Ok… I thought the whole point of using invert sugar to backsweeten is because invert sugar WILL NOT FERMENT… I’ve read this from several many sources… Anybody know anything more on this?


----------



## mikewatkins727 (Oct 17, 2022)

Lactose and Maltodextrin do not ferment


----------



## cmason1957 (Oct 17, 2022)

Any addition of fructose/glucose sugar after the completion of fermentation can cause refermentation, unless you either have the ABV above the level the yeast can ferment or you add both Potassium Metabisulphite and Potassium Sorbate in the correct amounts.


----------



## mainshipfred (Oct 17, 2022)

ulalah.reedy said:


> Ok… I thought the whole point of using invert sugar to backsweeten is because invert sugar WILL NOT FERMENT… I’ve read this from several many sources… Anybody know anything more on this?

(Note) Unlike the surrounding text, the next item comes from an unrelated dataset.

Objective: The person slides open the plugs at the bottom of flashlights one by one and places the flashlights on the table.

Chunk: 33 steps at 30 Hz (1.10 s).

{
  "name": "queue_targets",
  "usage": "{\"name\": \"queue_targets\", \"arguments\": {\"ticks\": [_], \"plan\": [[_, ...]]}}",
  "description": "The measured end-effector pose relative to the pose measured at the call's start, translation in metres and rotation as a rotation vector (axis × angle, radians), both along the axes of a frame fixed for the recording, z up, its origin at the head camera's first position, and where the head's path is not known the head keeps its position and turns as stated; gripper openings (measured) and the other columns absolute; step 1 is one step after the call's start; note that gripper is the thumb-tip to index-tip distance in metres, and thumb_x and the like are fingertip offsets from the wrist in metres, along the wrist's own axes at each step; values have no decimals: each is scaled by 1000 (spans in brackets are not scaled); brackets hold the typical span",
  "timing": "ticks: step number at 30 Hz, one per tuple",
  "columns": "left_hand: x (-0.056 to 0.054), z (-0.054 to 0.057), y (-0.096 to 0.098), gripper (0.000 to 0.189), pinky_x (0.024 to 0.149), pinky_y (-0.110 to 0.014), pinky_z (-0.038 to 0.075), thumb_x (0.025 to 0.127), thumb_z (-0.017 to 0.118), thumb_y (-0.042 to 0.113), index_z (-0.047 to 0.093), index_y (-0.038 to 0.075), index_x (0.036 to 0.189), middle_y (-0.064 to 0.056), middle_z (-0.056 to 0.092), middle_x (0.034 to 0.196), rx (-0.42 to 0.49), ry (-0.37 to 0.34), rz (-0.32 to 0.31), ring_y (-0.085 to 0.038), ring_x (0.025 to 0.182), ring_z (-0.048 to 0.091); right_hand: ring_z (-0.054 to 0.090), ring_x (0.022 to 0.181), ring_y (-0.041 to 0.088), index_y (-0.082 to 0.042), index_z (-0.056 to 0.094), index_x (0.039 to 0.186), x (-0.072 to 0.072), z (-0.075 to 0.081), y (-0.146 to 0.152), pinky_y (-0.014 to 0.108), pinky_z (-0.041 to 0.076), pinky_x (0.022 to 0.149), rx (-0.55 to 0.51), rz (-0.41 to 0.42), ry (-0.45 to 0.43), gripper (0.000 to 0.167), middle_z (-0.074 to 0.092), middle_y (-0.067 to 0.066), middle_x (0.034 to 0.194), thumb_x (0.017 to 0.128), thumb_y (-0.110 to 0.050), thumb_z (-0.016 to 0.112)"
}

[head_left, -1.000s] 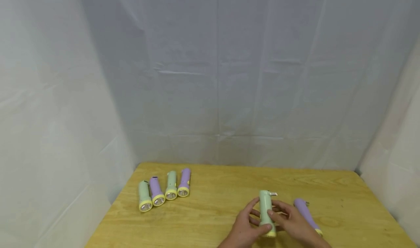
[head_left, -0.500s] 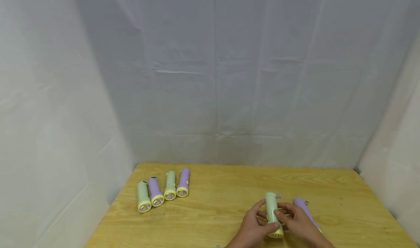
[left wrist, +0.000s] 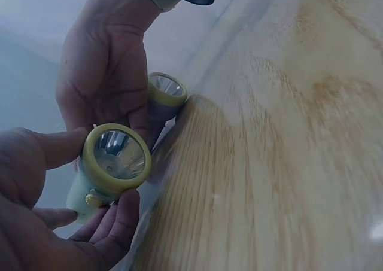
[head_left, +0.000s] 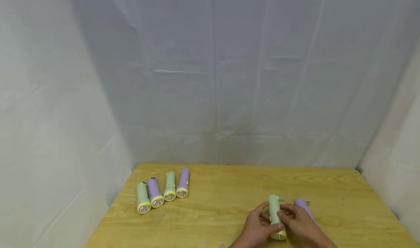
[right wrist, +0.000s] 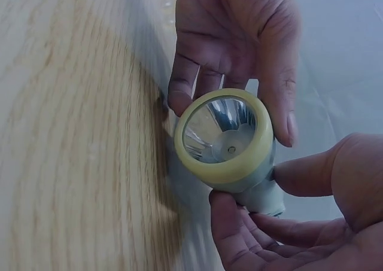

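Observation:
A pale green flashlight [head_left: 274, 208] with a yellow head is held between both hands at the table's front right. My left hand [head_left: 256, 229] grips it from the left, the thumb across its body near the yellow rim. From the other side my right hand [head_left: 301, 223] pinches its middle. A small metallic piece [head_left: 280, 198] sticks out sideways at its tail. In the left wrist view the reflector [left wrist: 119, 155] faces the camera, above a yellow switch [left wrist: 94, 200]. Just right of the hands lies a purple flashlight [head_left: 302, 204], partly hidden behind the right hand.
On the left of the wooden table [head_left: 213, 204] several flashlights lie in a row, green ones [head_left: 142, 193] alternating with purple ones [head_left: 155, 188], lenses toward me. White sheeting [head_left: 216, 95] hangs behind the table and along both sides.
Both hands have shifted slightly right and nearer to me with the green flashlight. Its head has tipped up so that the reflector shows more. The flashlights in the row stay put.

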<state>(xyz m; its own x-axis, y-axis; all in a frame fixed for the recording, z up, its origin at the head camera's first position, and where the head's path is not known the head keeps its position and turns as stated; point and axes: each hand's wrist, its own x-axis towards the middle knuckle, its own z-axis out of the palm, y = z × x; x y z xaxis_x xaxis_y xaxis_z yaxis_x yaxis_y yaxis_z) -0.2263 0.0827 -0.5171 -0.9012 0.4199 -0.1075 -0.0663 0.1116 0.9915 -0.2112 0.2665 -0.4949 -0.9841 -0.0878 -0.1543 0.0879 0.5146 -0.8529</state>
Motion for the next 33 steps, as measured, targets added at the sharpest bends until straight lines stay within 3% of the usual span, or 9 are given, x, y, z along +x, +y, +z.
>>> {"name": "queue_targets", "arguments": {"ticks": [6,11,16,26,33], "plan": [[1,-2,7,76,57,-22,52,84,83,13,46,0,149,-5,65,93,14,12,17,-9,73,66,66,112,37,16,55,132,-2,-2,6,45,59,88,4,38,19,48,66,28,125,103,-21,60],[2,-1,12,75,60,-20,53,83,84,12,47,-1,147,-5,68,90,-1,16,21,-8,71,63,68,102,27,17,55,131,-5,-4,6,42,59,84,26,2,-7,46,71,18,116,101,-18,61],[3,-2,18,77,59,-18,51,82,85,14,48,-4,146,-3,67,86,-24,44,35,-6,71,60,67,100,24,19,54,132,-7,-6,8,39,59,82,30,-13,-32,46,71,16,114,101,-14,61],[-4,-1,21,66,51,-18,43,83,85,21,58,10,142,3,61,76,-77,84,18,-4,59,53,67,100,24,19,54,132,-12,-3,7,38,60,81,38,-46,-33,45,72,15,110,98,-8,63],[-5,-1,22,67,52,-18,43,83,85,22,56,9,143,2,61,76,-102,90,14,-4,61,53,68,99,22,19,55,131,-13,-2,3,36,59,81,52,-81,-35,45,72,13,107,96,-8,64]]}}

You are correct in it is what almost everyone uses to back sweeten. As Craig mentioned you just have to make sure you use the proper amounts of sorbate and sulfites.


----------



## ulalah.reedy (Oct 17, 2022)

And it’s my understanding that it needs to come up to at least 236 degrees Fahrenheit and then simmer for a half hour or so for the process to be complete. Cooking for longer periods of time may cause it to carmelize


mainshipfred said:


> You are correct in it is what almost everyone uses to back sweeten. As Craig mentioned you just have to make sure you use the proper amounts of sorbate and sulfites.


Yes, this is my understanding! I left out the part about using potassium sorbate and potassium metabisulfite, which are key! Thank you!


----------



## ulalah.reedy (Oct 17, 2022)

Thanks to everyone providing information on this one! You’ve all been most helpful!


----------